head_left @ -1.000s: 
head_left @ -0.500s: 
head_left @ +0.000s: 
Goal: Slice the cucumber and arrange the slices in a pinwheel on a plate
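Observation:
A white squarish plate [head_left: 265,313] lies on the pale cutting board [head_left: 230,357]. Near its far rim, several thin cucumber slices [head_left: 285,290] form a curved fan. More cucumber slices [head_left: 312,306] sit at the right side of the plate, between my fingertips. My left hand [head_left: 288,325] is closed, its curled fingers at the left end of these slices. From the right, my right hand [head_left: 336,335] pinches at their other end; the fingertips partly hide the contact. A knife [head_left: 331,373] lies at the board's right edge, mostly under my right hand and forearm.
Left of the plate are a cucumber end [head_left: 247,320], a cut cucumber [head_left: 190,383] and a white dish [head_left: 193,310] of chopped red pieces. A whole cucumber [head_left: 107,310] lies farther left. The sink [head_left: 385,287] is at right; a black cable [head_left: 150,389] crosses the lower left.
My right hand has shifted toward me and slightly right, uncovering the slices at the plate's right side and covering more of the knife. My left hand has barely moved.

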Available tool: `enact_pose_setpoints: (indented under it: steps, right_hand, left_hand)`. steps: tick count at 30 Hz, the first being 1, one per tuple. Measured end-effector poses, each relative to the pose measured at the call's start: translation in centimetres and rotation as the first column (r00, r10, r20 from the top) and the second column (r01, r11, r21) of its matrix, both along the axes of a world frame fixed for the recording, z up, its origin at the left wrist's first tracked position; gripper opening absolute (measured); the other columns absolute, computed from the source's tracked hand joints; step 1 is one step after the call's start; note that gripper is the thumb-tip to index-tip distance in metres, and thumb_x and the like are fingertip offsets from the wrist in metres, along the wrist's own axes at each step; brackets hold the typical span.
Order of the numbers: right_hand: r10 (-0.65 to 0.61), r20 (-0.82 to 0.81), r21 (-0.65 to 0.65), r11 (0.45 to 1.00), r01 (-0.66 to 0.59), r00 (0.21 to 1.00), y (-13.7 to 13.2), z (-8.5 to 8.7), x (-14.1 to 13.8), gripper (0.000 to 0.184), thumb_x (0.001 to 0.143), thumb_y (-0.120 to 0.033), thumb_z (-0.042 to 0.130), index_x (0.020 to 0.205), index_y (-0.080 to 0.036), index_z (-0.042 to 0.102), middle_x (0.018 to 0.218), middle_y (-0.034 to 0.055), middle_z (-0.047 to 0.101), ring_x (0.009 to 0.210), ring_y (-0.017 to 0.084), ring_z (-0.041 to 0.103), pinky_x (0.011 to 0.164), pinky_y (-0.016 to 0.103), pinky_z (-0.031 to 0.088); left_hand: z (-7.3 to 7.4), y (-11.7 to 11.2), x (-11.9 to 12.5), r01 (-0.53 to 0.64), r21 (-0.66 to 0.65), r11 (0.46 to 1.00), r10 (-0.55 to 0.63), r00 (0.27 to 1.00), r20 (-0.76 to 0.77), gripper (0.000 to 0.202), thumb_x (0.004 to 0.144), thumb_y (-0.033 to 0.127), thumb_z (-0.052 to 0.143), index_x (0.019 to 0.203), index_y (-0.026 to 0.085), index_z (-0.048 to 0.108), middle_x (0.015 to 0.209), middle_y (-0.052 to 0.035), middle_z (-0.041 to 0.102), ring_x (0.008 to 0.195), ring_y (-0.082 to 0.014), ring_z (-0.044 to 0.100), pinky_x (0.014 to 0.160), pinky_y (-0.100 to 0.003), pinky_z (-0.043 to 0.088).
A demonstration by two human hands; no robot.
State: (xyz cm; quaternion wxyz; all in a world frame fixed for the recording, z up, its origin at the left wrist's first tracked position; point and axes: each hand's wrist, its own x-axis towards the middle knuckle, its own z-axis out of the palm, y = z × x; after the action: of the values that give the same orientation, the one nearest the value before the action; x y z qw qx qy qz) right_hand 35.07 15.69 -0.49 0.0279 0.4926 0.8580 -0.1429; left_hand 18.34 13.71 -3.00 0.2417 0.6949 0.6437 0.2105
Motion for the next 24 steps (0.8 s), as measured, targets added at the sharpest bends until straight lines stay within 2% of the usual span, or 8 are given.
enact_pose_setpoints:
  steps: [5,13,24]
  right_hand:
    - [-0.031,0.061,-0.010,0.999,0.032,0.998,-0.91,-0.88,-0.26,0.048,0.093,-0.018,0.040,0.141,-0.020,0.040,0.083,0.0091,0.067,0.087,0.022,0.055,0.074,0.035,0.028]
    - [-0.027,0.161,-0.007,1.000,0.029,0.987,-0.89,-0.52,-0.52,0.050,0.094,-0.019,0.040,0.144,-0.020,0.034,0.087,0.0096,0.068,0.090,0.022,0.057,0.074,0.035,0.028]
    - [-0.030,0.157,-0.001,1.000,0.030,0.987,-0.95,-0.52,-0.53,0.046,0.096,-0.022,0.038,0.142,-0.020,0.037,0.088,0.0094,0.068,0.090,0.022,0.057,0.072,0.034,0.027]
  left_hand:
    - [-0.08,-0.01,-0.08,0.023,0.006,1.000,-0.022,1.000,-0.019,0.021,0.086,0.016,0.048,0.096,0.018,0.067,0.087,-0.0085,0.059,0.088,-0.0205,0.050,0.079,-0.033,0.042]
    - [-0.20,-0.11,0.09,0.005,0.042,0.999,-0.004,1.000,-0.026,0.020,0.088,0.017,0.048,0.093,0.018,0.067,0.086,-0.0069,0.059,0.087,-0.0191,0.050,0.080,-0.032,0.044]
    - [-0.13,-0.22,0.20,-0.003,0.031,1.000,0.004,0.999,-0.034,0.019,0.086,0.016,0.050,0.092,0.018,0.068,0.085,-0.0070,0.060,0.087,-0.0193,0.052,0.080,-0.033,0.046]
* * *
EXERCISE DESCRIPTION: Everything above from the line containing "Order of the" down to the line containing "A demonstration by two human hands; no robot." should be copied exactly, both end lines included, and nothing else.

RESPONSE:
Order of the numbers: right_hand: r10 (-0.65 to 0.61), r20 (-0.82 to 0.81), r21 (-0.65 to 0.65), r11 (0.45 to 1.00), r01 (-0.66 to 0.59), r00 (0.21 to 1.00), y (-13.7 to 13.2), z (-8.5 to 8.7), x (-14.1 to 13.8), gripper (0.000 to 0.184), thumb_x (0.001 to 0.143), thumb_y (-0.120 to 0.033), thumb_z (-0.042 to 0.130), index_x (0.020 to 0.205), index_y (-0.080 to 0.036), index_z (-0.042 to 0.102), middle_x (0.018 to 0.218), middle_y (-0.034 to 0.055), middle_z (-0.047 to 0.101), ring_x (0.009 to 0.210), ring_y (-0.017 to 0.084), ring_z (-0.041 to 0.103), pinky_x (0.011 to 0.164), pinky_y (-0.016 to 0.103), pinky_z (-0.031 to 0.088); left_hand: z (-7.3 to 7.4), y (-11.7 to 11.2), x (-11.9 to 12.5), r01 (-0.53 to 0.64), r21 (-0.66 to 0.65), r11 (0.46 to 1.00), r10 (-0.55 to 0.63), r00 (0.27 to 1.00), r20 (-0.76 to 0.77), gripper (0.000 to 0.202), thumb_x (0.004 to 0.144), thumb_y (-0.033 to 0.127), thumb_z (-0.052 to 0.143), index_x (0.019 to 0.203), index_y (-0.026 to 0.085), index_z (-0.048 to 0.108), middle_x (0.015 to 0.209), middle_y (-0.052 to 0.035), middle_z (-0.041 to 0.102), ring_x (0.008 to 0.195), ring_y (-0.082 to 0.014), ring_z (-0.044 to 0.100), pinky_x (0.014 to 0.160), pinky_y (-0.100 to 0.003), pinky_z (-0.043 to 0.088).
A demonstration by two human hands; no robot.

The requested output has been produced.